The boss of Royal Mail Moya Greene has told MPs that there is a real threat to the delivery firm's "universal service".

Under the Universal Service Obligation (USO), Royal Mail must deliver to every part of the UK, six days a week at the same price.

Moya Greene said the USO costs £7.2bn a year, and suggested that volumes of letters and parcels have dropped by 4-6%.

Royal Mail's competitors are not under the same universal obligation, however. And Moya Green accused them of "cherry picking" areas which allow them optimise their profits.

"If you allow cherry-picking in the urban areas, it syphons off a lot of revenue," Ms Green told MPs on the Business, Innovation and Skills Committee.

"It makes the universal service unfinanceable and uneconomic," she said.

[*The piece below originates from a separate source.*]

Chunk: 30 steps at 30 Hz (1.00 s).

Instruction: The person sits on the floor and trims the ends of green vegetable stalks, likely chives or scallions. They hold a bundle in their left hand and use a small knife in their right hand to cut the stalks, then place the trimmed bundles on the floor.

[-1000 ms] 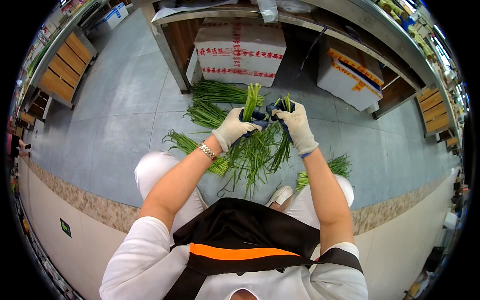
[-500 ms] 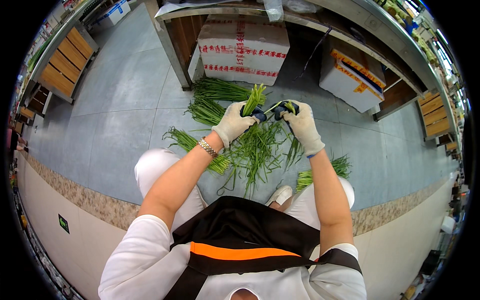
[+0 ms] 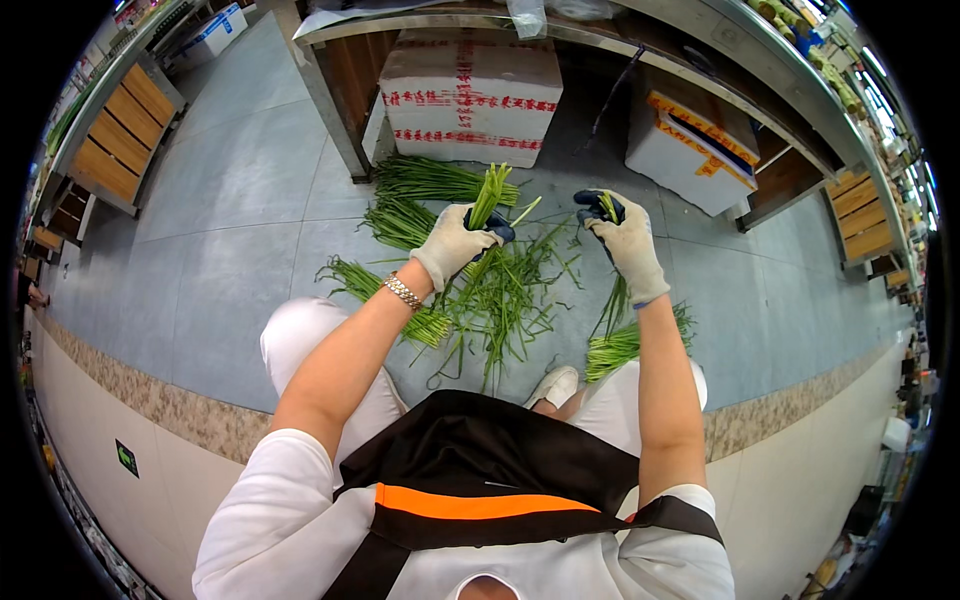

But Royal Mail's competitors denied "cherry picking" certain areas.

Guy Buswell, the chief executive of rival UK Mail, said the 15 million parcels it handles are delivered by Royal Mail. It collects its own mail, but Royal Mail handles its deliveries.

"It all ends up in the postman's sack, so effectively there is no cherry-picking whatsoever," he said.

"We pay Royal Mail a fair and reflective price to cover the rural areas, which takes out any opportunity for cherry-picking," said Nick Wells, the chief executive of Whistl, formerly known as TNT.

Mr Wells also suggested that it was structural decline, rather than competition, that was hurting Royal Mail profits.